231109  1:59:59 [ERROR] mysqld got signal 6 ;
 
#9  0x00007eff45053e32 in __GI___assert_fail (assertion=0x5635e41bdb60 "!after_apply || !(blocks).end", file=0x5635e41bc100 "/data/src/10.5/storage/innobase/log/log0recv.cc", line=969, function=0x5635e41bdb20 "void recv_sys_t::clear()") at ./assert/assert.c:101
#10 0x00005635e2b61c5a in recv_sys_t::clear (this=0x5635e546d920 <recv_sys>) at /data/src/10.5/storage/innobase/log/log0recv.cc:969
#11 0x00005635e2b3af56 in recv_sys_t::close (this=0x5635e546d920 <recv_sys>) at /data/src/10.5/storage/innobase/log/log0recv.cc:913
#12 0x00005635e2b32f90 in log_t::close (this=0x5635e62e55c0 <log_sys>) at /data/src/10.5/storage/innobase/log/log0log.cc:1350
#13 0x00005635e2df6ae0 in innodb_shutdown () at /data/src/10.5/storage/innobase/srv/srv0start.cc:2083
#14 0x00005635e2942f37 in innodb_init (p=0x615000002d98) at /data/src/10.5/storage/innobase/handler/ha_innodb.cc:4063
#15 0x00005635e1ee5c2c in ha_initialize_handlerton (plugin=0x62100002e010) at /data/src/10.5/sql/handler.cc:651
#16 0x00005635e1710726 in plugin_do_initialize (plugin=0x62100002e010, state=@0x7ffe981afdd0: 4) at /data/src/10.5/sql/sql_plugin.cc:1450
#17 0x00005635e1711069 in plugin_initialize (tmp_root=0x7ffe981b0530, plugin=0x62100002e010, argc=0x5635e59dae00 <remaining_argc>, argv=0x61b000001cf8, options_only=false) at /data/src/10.5/sql/sql_plugin.cc:1503
#18 0x00005635e1712b0a in plugin_init (argc=0x5635e59dae00 <remaining_argc>, argv=0x61b000001cf8, flags=0) at /data/src/10.5/sql/sql_plugin.cc:1761
#19 0x00005635e13cbad5 in init_server_components () at /data/src/10.5/sql/mysqld.cc:4939
#20 0x00005635e13cdc0b in mysqld_main (argc=164, argv=0x61b000001cf8) at /data/src/10.5/sql/mysqld.cc:5533
#21 0x00005635e13b7979 in main (argc=23, argv=0x7ffe981b2298) at /data/src/10.5/sql/main.cc:25



 Comments   
Comment by Marko Mäkelä [ 2023-11-09 ]

The assertion is failing in an error-handling code path.
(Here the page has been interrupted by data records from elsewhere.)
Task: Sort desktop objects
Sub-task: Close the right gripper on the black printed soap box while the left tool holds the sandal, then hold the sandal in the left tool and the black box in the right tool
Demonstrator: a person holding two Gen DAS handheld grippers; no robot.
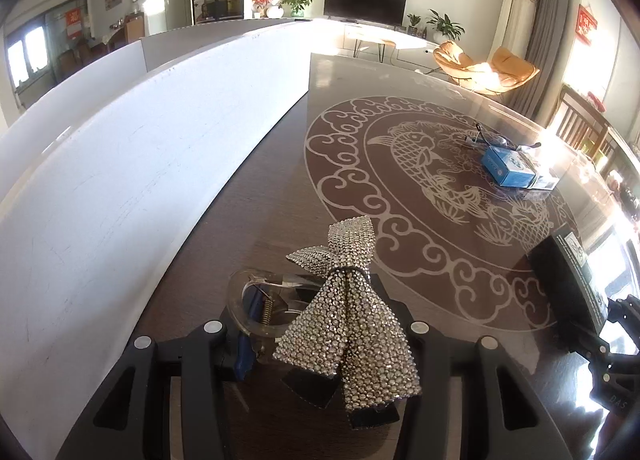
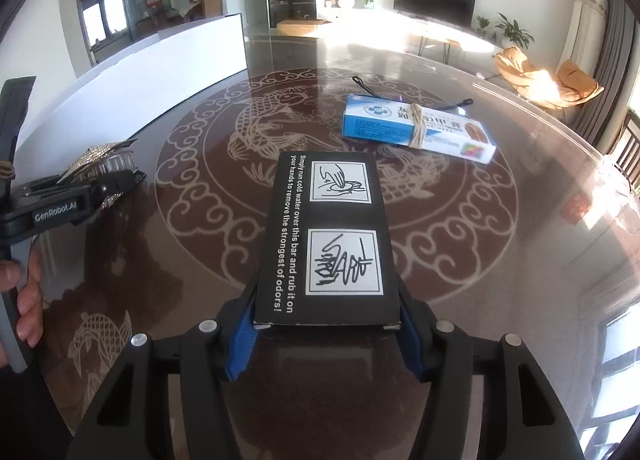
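Note:
My left gripper [image 1: 324,344] is shut on a rhinestone bow hair clip [image 1: 344,300] with a clear plastic claw, held just above the dark table. From the right wrist view the same gripper [image 2: 116,180] reaches in at the left with the sparkling clip [image 2: 96,164] at its tips. A black printed box [image 2: 328,228] lies lengthwise on the glass tabletop. My right gripper [image 2: 326,326] is shut on the box's near end, a blue pad [image 2: 240,344] pressed to each side. In the left wrist view that box [image 1: 568,284] shows at the right edge.
A blue-and-white carton [image 2: 416,128] bound with a rubber band lies further back on the glass top [image 2: 520,260], with thin black hairpins [image 2: 368,88] behind it. A white panel [image 1: 120,164] borders the table's left side. A person's hand [image 2: 28,300] grips the left handle.

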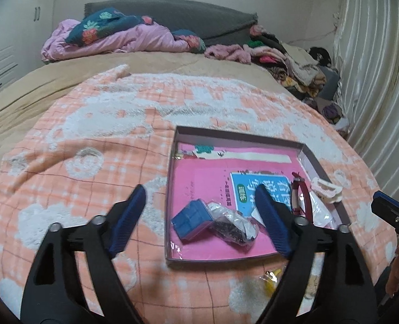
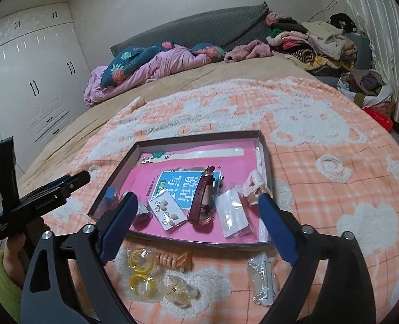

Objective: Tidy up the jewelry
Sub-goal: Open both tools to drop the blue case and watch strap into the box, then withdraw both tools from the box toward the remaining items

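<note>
Two handheld grippers hover low over a bed, both with jaws spread wide and holding nothing. The left gripper (image 1: 199,205) points at the near left part of a shallow grey cardboard box lined in pink (image 2: 115,174); the right gripper (image 2: 198,210) straddles the box's near edge.

Inside the box lie a blue-covered booklet (image 2: 178,186), a maroon leather-strap watch (image 2: 203,199), a clear packet of earrings (image 2: 167,212), a small blue cube-shaped box (image 1: 191,220), a clear flat plastic sleeve (image 2: 233,213) and a cream plastic hair claw (image 2: 253,189) at the right wall. Outside it, near the bed's front edge, rest yellow rings in plastic wrap (image 2: 141,272), a peach spiral hair tie (image 2: 172,260) and a clear bag of small pale pieces (image 2: 263,278).

The bed wears an orange-and-white checked fleece blanket (image 2: 321,140) over a tan sheet (image 1: 64,73); a crumpled pink quilt (image 2: 159,64) and piled clothes (image 2: 321,43) line the grey headboard (image 1: 172,13). White wardrobes (image 2: 23,81) stand left, pale curtains (image 1: 375,81) right.
</note>
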Available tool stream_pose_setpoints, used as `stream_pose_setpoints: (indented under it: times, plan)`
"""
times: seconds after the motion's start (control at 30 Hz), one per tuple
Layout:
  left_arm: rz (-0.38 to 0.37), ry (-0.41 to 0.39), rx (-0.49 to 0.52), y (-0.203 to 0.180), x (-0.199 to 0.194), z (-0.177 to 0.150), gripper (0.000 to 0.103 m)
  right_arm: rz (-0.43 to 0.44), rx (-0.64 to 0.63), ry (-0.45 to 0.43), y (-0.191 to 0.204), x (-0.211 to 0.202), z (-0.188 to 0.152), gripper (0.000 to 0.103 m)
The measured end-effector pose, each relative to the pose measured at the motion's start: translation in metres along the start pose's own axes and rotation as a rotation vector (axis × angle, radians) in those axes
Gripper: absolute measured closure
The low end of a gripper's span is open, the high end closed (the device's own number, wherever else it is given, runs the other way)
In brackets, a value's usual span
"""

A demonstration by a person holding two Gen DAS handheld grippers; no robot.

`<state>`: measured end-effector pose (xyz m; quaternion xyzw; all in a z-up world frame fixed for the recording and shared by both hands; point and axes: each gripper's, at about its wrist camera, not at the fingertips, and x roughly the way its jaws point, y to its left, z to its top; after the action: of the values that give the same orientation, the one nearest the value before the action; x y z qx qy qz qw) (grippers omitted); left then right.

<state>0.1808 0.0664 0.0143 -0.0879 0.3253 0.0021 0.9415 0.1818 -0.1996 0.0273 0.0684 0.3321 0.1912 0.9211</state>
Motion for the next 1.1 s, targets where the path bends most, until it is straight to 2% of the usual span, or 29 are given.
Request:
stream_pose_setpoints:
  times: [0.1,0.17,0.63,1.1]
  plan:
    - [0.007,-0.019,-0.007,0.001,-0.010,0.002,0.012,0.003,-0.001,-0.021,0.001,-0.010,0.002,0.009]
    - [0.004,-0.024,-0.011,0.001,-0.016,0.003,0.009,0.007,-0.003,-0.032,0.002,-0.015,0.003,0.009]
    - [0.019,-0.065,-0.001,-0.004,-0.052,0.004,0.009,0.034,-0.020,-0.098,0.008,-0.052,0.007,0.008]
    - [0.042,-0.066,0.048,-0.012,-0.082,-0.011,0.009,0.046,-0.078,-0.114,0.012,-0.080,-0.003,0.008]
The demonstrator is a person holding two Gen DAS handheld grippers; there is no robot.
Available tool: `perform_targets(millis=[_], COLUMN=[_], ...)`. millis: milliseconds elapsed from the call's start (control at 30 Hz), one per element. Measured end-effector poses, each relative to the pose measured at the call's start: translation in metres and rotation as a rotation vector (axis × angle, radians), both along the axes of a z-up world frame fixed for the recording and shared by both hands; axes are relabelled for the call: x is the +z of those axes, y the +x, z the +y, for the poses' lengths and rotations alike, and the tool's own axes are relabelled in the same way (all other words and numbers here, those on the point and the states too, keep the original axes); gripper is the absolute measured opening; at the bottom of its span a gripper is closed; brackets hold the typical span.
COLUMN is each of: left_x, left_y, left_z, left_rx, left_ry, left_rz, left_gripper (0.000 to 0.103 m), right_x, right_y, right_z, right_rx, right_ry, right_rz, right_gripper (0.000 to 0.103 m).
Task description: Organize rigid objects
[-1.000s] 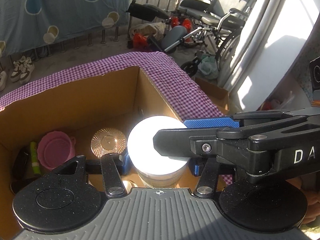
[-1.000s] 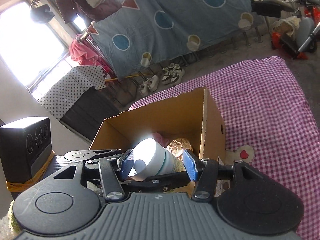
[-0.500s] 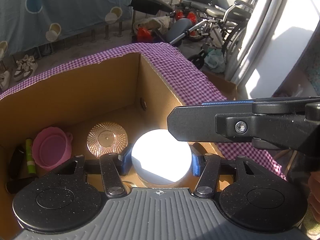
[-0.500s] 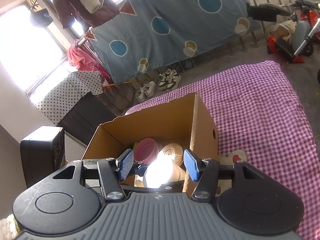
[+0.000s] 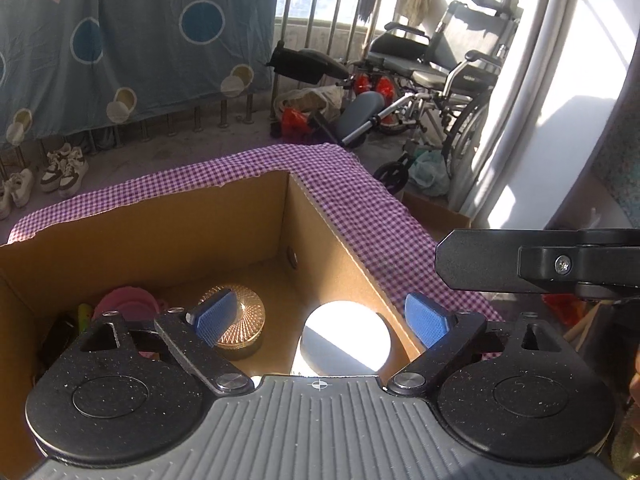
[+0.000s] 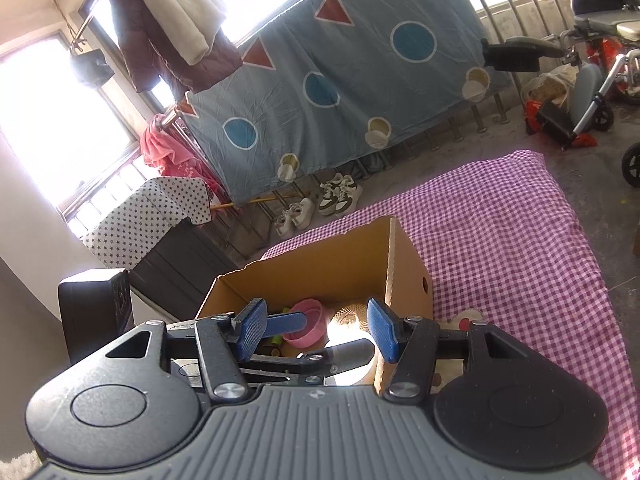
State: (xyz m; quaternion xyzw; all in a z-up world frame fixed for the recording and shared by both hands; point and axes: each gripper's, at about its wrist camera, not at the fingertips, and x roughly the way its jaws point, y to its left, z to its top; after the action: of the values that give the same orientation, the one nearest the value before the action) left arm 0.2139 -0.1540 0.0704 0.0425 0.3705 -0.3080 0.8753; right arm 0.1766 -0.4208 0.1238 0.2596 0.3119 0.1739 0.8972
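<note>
A white-lidded jar (image 5: 346, 336) stands inside the cardboard box (image 5: 160, 224), near its right wall. My left gripper (image 5: 320, 318) is open and empty above the jar. Beside the jar in the box are a gold ribbed lid (image 5: 244, 318), a pink cup (image 5: 128, 304) and a green tube (image 5: 84, 314). My right gripper (image 6: 316, 330) is open and empty, above and behind the box (image 6: 340, 276). The pink cup (image 6: 306, 326) and the gold lid (image 6: 350, 314) show between its fingers. The right gripper's arm (image 5: 540, 264) crosses the left wrist view at right.
The box sits on a purple checked cloth (image 6: 520, 248). A wheelchair (image 5: 440, 80) and a blue sheet (image 5: 120, 40) stand behind. A black speaker (image 6: 94, 312) is at the left of the right wrist view. A small heart-print item (image 6: 464, 320) lies right of the box.
My left gripper has opened and let go of the white-lidded jar, which now stands in the box. Both grippers have lifted and drawn back from it.
</note>
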Motion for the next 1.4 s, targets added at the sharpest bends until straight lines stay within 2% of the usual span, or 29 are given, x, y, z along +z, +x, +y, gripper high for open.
perform_targets(millis=[167,233,367,433,567,633,700,867,1000,1167,1400], left_x=[0.024,0.031,0.042,0.045,0.043,0.039,0.034,0.015,0.004,-0.003,-0.007], left_y=[-0.022,-0.032,-0.051,-0.062,-0.080,-0.087,-0.090,-0.086,-0.078,-0.076,-0.075], left_z=[0.007,0.013,0.032,0.043,0.057,0.062,0.068,0.085,0.093,0.112,0.113], left_rx=[-0.006,-0.003,0.029,0.060,0.186,0.256,0.315,0.383,0.401,0.473,0.495], left_ry=[-0.037,-0.057,-0.080,-0.078,0.014,0.072,0.117,0.134,0.143,0.063,0.138], left_rz=[-0.080,-0.103,-0.133,-0.146,-0.193,-0.219,-0.229,-0.158,-0.106,-0.034,-0.032], left_gripper=[0.099,0.102,0.102,0.102,0.103,0.103,0.103,0.103,0.103,0.102,0.102], right_x=[0.014,0.021,0.030,0.032,0.032,0.030,0.027,0.014,-0.002,-0.013,-0.019], right_y=[-0.027,-0.040,-0.066,-0.076,-0.093,-0.096,-0.097,-0.091,-0.083,-0.071,-0.053], right_z=[0.002,0.004,0.010,0.014,0.026,0.037,0.051,0.085,0.105,0.118,0.126], right_rx=[-0.030,-0.049,-0.082,-0.100,-0.131,-0.128,-0.120,-0.129,-0.140,-0.146,-0.153], right_ry=[-0.002,-0.005,-0.018,-0.023,-0.074,-0.108,-0.156,-0.295,-0.395,-0.440,-0.471], right_rz=[-0.037,-0.062,-0.094,-0.102,-0.106,-0.104,-0.106,-0.076,-0.027,0.020,0.048], right_gripper=[0.061,0.067,0.070,0.076,0.083,0.094,0.101,0.103,0.103,0.103,0.103])
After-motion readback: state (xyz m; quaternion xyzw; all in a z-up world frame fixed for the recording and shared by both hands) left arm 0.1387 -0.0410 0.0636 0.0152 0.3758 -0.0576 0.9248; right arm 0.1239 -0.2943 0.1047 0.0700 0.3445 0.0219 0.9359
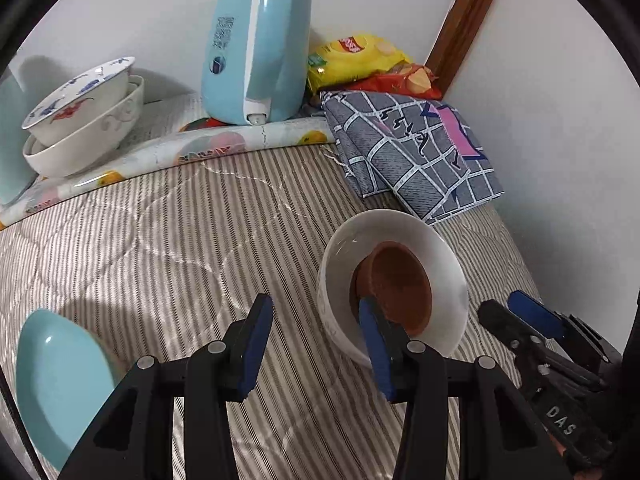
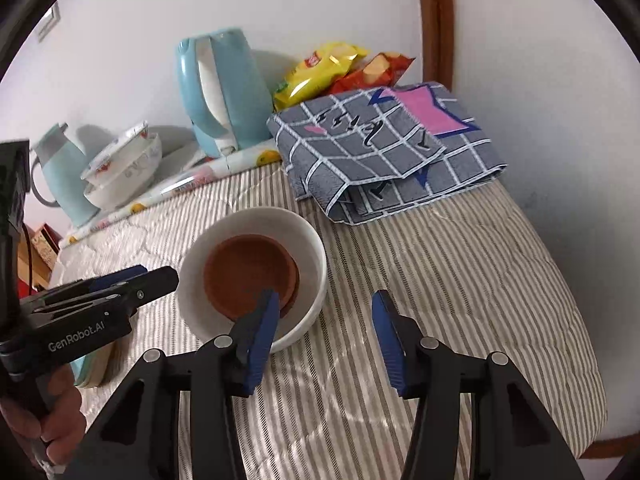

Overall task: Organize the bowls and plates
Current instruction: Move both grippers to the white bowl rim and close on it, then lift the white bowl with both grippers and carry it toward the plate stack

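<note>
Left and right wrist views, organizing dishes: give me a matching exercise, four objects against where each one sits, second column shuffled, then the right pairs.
Column one:
1. brown dish
2. painted bowl
3. kettle
4. teal plate

Column two:
A. standing at the back by the wall, beside the snack bags
B. lying inside the white bowl
C. at the near left edge of the striped cover
D. nested in another white bowl, far left

Pairs: 1-B, 2-D, 3-A, 4-C
</note>
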A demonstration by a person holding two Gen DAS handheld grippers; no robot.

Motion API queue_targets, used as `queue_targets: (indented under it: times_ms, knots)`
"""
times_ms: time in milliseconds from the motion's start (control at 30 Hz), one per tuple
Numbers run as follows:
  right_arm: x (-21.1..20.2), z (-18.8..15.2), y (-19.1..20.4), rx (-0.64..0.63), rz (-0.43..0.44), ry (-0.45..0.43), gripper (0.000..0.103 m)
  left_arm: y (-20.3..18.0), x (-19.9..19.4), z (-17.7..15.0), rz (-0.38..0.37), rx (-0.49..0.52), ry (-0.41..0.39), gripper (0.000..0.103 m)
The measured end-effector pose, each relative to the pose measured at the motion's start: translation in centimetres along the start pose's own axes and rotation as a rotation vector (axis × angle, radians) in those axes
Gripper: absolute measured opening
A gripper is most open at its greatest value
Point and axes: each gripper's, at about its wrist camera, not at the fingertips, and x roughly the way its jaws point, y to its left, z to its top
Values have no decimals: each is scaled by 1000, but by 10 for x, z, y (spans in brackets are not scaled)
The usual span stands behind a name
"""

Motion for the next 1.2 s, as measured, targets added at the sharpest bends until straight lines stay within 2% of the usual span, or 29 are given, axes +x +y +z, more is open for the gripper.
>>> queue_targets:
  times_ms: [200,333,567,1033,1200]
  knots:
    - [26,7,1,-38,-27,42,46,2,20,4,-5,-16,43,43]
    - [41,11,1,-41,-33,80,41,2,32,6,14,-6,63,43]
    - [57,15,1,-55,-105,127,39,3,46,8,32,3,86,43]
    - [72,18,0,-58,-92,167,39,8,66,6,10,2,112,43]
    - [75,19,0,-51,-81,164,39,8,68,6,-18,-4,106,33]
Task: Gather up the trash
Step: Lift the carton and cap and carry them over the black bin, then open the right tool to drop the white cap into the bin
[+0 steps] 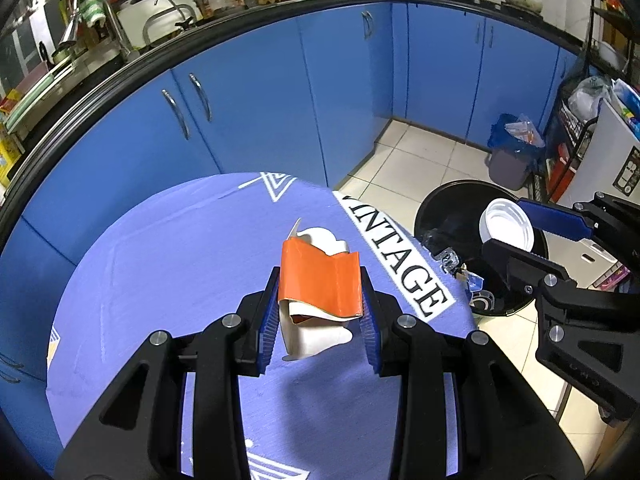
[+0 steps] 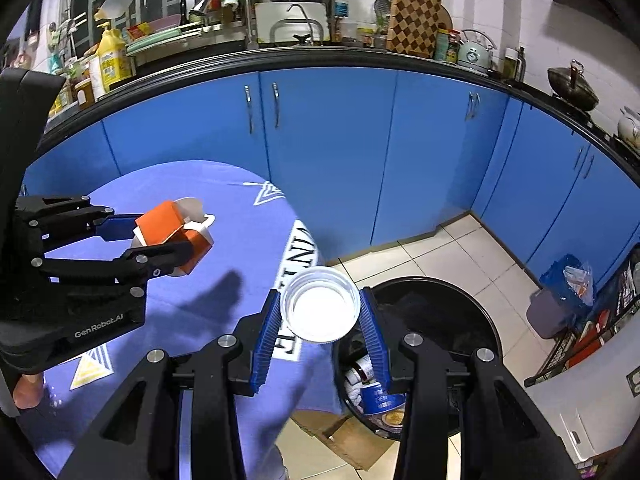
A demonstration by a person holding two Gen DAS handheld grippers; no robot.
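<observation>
My left gripper [image 1: 320, 304] is shut on a crumpled orange and white carton [image 1: 320, 284] and holds it above the purple tablecloth [image 1: 160, 280]. The carton also shows in the right wrist view [image 2: 172, 236], held in the left gripper [image 2: 160, 236]. My right gripper [image 2: 320, 312] is shut on a white plastic lid [image 2: 320, 306], at the table edge next to the black trash bin [image 2: 460, 304]. In the left wrist view the lid [image 1: 507, 229] and right gripper [image 1: 516, 232] are over the bin [image 1: 444, 208], which holds some trash.
Blue kitchen cabinets [image 1: 280, 100] curve behind the table under a cluttered counter [image 2: 280, 32]. A grey bin with a blue bag [image 1: 510, 152] stands on the tiled floor by a rack. Flat cardboard [image 2: 344, 440] lies on the floor beside the black bin.
</observation>
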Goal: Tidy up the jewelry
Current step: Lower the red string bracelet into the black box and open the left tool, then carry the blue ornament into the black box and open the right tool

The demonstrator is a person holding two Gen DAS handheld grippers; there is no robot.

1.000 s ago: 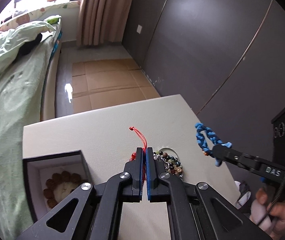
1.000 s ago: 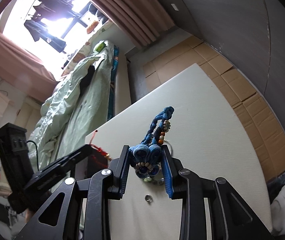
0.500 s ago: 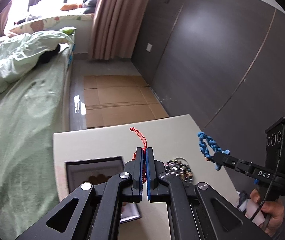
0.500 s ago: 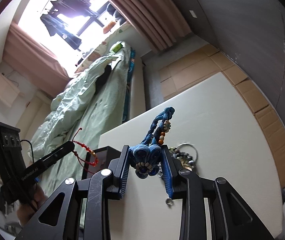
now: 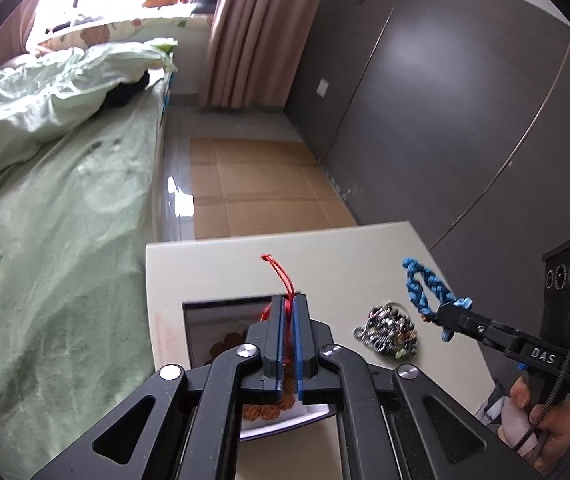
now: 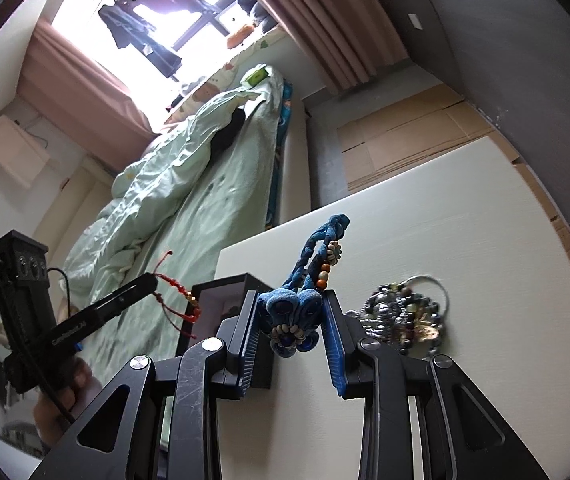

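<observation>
Table, cream and rectangular, is shown bearing one open black jewelry box near its left edge and one heap of mixed beaded jewelry lying well apart to the right of the box. One brown beaded bracelet is seen lying in the white lining of the box; by judgement this piece is already sorted, though part of the interior is hidden behind the left gripper.

Two pieces are held in the air. A red cord bracelet is pinched between the clenched jaws of the left gripper and is seen, in the right wrist view, hanging just above the box's left rim; its placing into the box is judged to be the step in hand. A blue braided bracelet with small beads is clamped by its knotted end between the jaws of the right gripper, held above the table between box and heap; it is not yet stowed.

Progress is judged as partial: one piece boxed, two lifted, and the heap untouched. The count of pieces within the heap cannot be told; one metal ring is seen at its far edge.

Counted: one table, one box, two grippers, one heap, three separate bracelets.
</observation>
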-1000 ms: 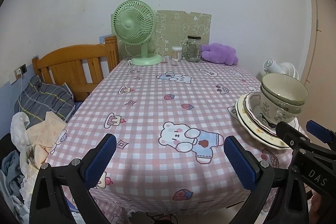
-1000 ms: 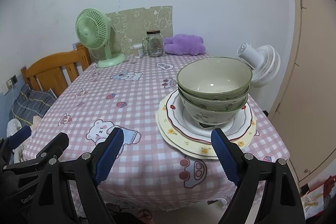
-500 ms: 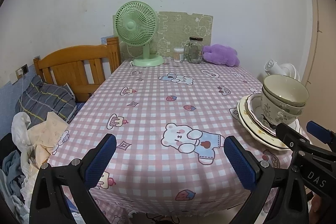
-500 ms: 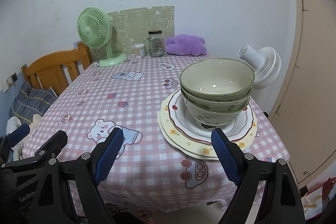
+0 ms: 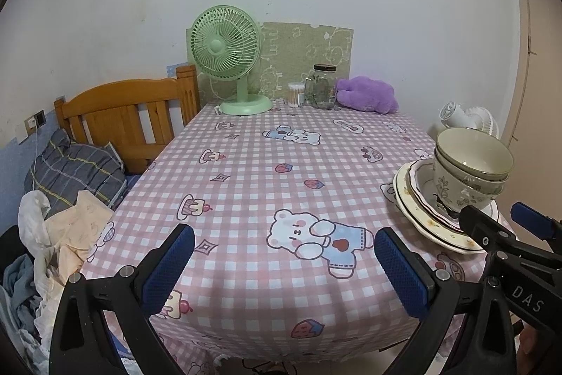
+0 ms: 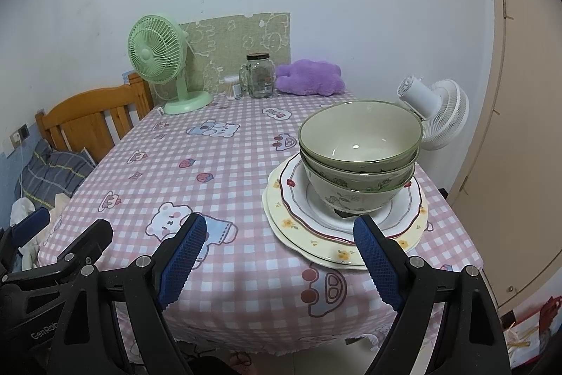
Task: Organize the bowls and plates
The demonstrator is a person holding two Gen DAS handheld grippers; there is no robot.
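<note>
Two green-rimmed bowls (image 6: 360, 143) are nested on a white red-rimmed plate (image 6: 295, 188), which lies on a cream flowered plate (image 6: 288, 224) at the table's near right. The stack also shows in the left wrist view (image 5: 470, 164) at the right edge. My right gripper (image 6: 281, 255) is open and empty, just short of the table's front edge, left of the stack. My left gripper (image 5: 284, 266) is open and empty over the front edge, left of the right one.
A pink checked tablecloth (image 5: 281, 164) covers the table. At the back stand a green fan (image 5: 228, 58), a glass jar (image 5: 320, 86), a cotton swab box (image 5: 295, 94) and a purple plush (image 5: 367, 94). A white fan (image 6: 435, 111) is at the right, a wooden bed (image 5: 123, 115) at the left.
Both grippers have drawn back a little from the table, so the table and the stack look smaller and farther. Both stay open; the dishes have not moved.
</note>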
I was able to reproduce the crash on the second attempt with the longer sequence of tests, and on the first iteration of

while ./mtr --rr=-h --no-reorder innodb.innodb_bug53046 innodb.innodb_bug56143 innodb.innodb_bug59733 innodb.innodb_bug84958 innodb.innodb_sys_var_valgrind innodb.insert-before-delete innodb.instant_alter_bugs innodb.log_file_name
do :; done

The crash would occur on the first server restart in the test innodb.log_file_name. A message that the test is expecting was output to the log, along with some error messages:

2023-11-09  8:40:13 0 [Note] InnoDB: Starting crash recovery from checkpoint LSN=47819,47819
2023-11-09  8:40:13 0 [Note] InnoDB: Ignoring data file './test/t2.ibd' with space ID 83. Another data file called ./test/t1.ibd exists with the same space ID.
2023-11-09  8:40:13 0 [ERROR] InnoDB: Attempted to open a previously opened tablespace. Previous tablespace test/t1 at filepath: ./test/t1.ibd uses space ID: 83. Cannot open filepath: ./test/t2.ibd which uses the same space ID.
2023-11-09  8:40:13 0 [ERROR] InnoDB: Recovery cannot access file ./test/t2.ibd (tablespace 43)
2023-11-09  8:40:13 0 [Note] InnoDB: You may set innodb_force_recovery=1 to ignore this and possibly get a corrupted database.
2023-11-09  8:40:13 0 [ERROR] InnoDB: Plugin initialization aborted at srv0start.cc[1480] with error Generic error
2023-11-09  8:40:13 0 [Note] InnoDB: Starting shutdown...
mariadbd: /mariadb/10.5/storage/innobase/log/log0recv.cc:969: void recv_sys_t::clear(): Assertion `!after_apply || !(blocks).end' failed.

I believe that this assertion is too strict and needs to be relaxed for the case that the recovery was aborted due to an error. I will have to analyze the rr replay trace before deciding the details.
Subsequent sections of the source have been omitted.